Source data Start Marker

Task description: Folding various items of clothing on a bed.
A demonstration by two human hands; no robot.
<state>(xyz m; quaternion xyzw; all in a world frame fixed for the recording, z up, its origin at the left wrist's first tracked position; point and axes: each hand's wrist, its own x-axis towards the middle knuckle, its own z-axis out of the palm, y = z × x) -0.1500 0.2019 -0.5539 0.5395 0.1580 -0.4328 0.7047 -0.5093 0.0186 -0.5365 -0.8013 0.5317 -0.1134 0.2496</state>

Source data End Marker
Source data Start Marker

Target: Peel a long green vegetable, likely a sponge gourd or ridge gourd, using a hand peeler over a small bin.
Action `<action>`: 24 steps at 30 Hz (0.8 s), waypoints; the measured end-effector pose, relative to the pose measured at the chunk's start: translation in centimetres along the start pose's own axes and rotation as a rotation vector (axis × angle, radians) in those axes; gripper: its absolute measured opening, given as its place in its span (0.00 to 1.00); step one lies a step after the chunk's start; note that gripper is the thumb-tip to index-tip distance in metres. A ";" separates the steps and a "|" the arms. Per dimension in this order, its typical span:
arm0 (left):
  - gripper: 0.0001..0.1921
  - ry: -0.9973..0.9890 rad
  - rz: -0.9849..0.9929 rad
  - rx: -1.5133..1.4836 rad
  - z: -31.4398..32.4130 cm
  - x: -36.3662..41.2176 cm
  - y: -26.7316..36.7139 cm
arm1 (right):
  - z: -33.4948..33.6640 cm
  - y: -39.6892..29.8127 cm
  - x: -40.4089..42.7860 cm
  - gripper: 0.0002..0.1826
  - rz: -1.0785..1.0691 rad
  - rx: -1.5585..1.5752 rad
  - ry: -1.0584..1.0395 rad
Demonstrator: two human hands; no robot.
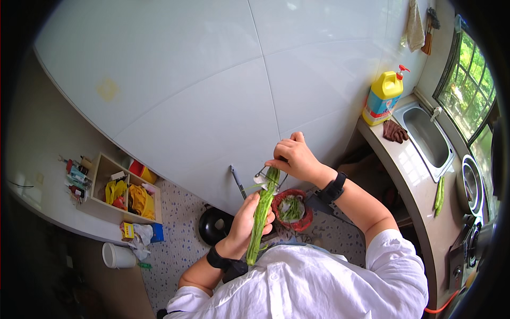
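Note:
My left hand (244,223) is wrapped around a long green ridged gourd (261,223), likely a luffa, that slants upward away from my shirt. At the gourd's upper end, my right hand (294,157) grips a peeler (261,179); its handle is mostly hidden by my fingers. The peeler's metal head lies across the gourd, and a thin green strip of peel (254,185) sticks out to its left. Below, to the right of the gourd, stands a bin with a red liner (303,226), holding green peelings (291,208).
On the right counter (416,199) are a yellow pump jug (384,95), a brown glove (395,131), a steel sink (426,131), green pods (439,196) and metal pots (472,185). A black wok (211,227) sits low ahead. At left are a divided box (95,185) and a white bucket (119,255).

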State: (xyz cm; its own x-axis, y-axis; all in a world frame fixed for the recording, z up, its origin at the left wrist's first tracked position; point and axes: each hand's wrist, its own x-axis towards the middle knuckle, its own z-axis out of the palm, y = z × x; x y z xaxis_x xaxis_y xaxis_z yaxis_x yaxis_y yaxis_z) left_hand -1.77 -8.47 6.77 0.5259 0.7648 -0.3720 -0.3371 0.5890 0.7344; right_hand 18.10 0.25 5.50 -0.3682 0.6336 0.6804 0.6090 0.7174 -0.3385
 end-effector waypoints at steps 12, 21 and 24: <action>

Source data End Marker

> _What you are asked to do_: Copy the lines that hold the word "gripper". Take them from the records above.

> _Task answer_:
Action `<action>`: 24 steps at 30 Hz (0.8 s), waypoints; the measured end-effector pose, relative to the pose measured at the chunk's start: translation in centimetres along the start pose's own axes and rotation as a rotation vector (axis × angle, radians) in those axes; gripper: its absolute measured opening, given as its place in its span (0.00 to 1.00); step one lies a step after the chunk's start; note that gripper is the thumb-tip to index-tip distance in metres. A ";" separates the steps and a "|" the arms. Per dimension in this order, its typical span:
  - gripper: 0.0001..0.1921
  - gripper: 0.0002..0.1826

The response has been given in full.